Tuesday, September 27, 2011

on BuffersObjects and hair pulling

So, tonight, I finally got the port of the second lesson to work. This was a tricky one. It has been a few days and I was getting some weirdly funny stuff going on in the last couple of days, that really brought to me the fact that I'm working with code wrapping around C native calls, and that OpenGL does NOT mess around!

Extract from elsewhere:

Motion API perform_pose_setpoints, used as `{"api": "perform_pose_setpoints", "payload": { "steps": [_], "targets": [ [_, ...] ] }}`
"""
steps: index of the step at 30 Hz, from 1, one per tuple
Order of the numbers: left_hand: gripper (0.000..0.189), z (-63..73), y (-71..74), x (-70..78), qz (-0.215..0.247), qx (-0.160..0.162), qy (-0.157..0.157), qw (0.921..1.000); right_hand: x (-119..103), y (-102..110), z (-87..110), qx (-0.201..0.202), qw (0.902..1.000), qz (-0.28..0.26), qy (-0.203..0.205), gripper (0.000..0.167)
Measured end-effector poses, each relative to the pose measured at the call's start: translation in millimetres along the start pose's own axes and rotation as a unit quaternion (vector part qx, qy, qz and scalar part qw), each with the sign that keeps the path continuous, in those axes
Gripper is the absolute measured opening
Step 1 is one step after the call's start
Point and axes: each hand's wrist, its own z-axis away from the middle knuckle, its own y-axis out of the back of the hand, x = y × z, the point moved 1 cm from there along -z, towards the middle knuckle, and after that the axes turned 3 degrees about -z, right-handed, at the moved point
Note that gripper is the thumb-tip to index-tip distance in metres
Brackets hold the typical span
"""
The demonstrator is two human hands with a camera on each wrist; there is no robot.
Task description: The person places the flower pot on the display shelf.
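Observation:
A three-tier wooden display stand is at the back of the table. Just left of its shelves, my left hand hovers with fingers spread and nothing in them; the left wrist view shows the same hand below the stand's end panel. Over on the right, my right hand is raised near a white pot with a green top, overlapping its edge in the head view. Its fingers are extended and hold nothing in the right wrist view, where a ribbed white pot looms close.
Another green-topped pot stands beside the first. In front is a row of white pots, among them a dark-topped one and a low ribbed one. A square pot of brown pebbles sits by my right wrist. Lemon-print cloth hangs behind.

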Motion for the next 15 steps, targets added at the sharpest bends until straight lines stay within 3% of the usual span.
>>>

Lesson 2 is about using VertexBufferObjects (or VBOs) to store the vertex information (position, colour, normal, etc etc) and then drawing the scene using those buffers. By moving the data to the VBOs, they are probably (depending on GFx driver) moved to the graphics card RAM, and hence, offer quite the speedup in terms or drawing. Also, as far as I can tell by looking at future parts of the tutorial, they would make life easier when importing in models generated from 3D modeling software, like Blender, which I think is inevitable if you ever need your game to include something other than triangles, cubes, teapots and chimps!

Getting the code to work however, was not really an easy thing. I am so far into the code right now, that when something goes wrong, I start to freak out and blame myself first. So I kept thinking it was probably the shaders from Lesson 1, or I had done something wrongly, but I guess it was just a case of too little sleep

Fast forward to tonight, when I've had a little bit better sleep than yesterday and a lot more time to pull my hair, and I've finally gotten the code to work. I also made sure I refactored it, and played around with it a little while, to make sure I got more confidence around it. I can now finally say, I know how to use VBOs coupled with shaders to get what I want onto the screen, at least, as far as what I want is a 2D polygon

Stay tuned till the next time when we tackle passing information to shaders whether varied or constant, which should demo how we can add custom colours and fog. Till then

Sunday, September 25, 2011

on Finishing up & exercises

So, I finally got down to completing just the last bits of the first tutorial (I am going at a very slow pace at the moment, but things should pick up a little once I have a little more idea what's going on). I covered all the tutorial work and even changed the code a couple times to match the tutorial exactly in terms of colours & vertex positions

As for the code itself, as I mentioned in my earlier post, I had lost it all to a stupid mistake because I was basically up coding till around 6AM, which is never a good time to use any FORCE flags, specially when coupling it with a git remove!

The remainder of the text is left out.